What the task requires: Set down exactly the lines running from the line with "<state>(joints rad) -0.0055" to the end of the listing below, both ends included.

Input data:
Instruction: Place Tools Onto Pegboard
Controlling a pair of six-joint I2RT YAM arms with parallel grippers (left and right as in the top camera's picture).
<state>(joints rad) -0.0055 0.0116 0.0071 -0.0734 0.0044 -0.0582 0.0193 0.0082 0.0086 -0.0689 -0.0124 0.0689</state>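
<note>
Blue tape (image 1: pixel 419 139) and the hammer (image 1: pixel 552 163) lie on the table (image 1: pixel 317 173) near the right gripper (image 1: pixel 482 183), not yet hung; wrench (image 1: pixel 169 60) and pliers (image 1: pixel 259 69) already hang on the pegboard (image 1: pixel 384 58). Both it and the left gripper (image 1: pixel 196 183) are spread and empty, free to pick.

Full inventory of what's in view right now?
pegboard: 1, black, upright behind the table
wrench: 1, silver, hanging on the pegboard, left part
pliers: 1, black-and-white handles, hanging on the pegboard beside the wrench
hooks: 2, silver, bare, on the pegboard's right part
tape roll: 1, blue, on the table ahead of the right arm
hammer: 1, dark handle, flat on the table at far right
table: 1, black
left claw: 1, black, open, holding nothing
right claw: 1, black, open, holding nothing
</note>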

Exercise result:
<state>(joints rad) -0.0055 0.0116 0.0071 -0.0734 0.0044 -0.0582 0.0193 0.0082 0.0086 -0.0689 -0.0124 0.0689</state>
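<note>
Blue tape (image 1: pixel 419 139) and the hammer (image 1: pixel 552 163) lie on the table (image 1: pixel 317 173) near the right gripper (image 1: pixel 482 183), not yet hung; wrench (image 1: pixel 169 60) and pliers (image 1: pixel 259 69) already hang on the pegboard (image 1: pixel 384 58). Both it and the left gripper (image 1: pixel 196 183) are spread and empty, free to pick.

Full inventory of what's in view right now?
pegboard: 1, black, upright behind the table
wrench: 1, silver, hanging on the pegboard, left part
pliers: 1, black-and-white handles, hanging on the pegboard beside the wrench
hooks: 2, silver, bare, on the pegboard's right part
tape roll: 1, blue, on the table ahead of the right arm
hammer: 1, dark handle, flat on the table at far right
table: 1, black
left claw: 1, black, open, holding nothing
right claw: 1, black, open, holding nothing
</note>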

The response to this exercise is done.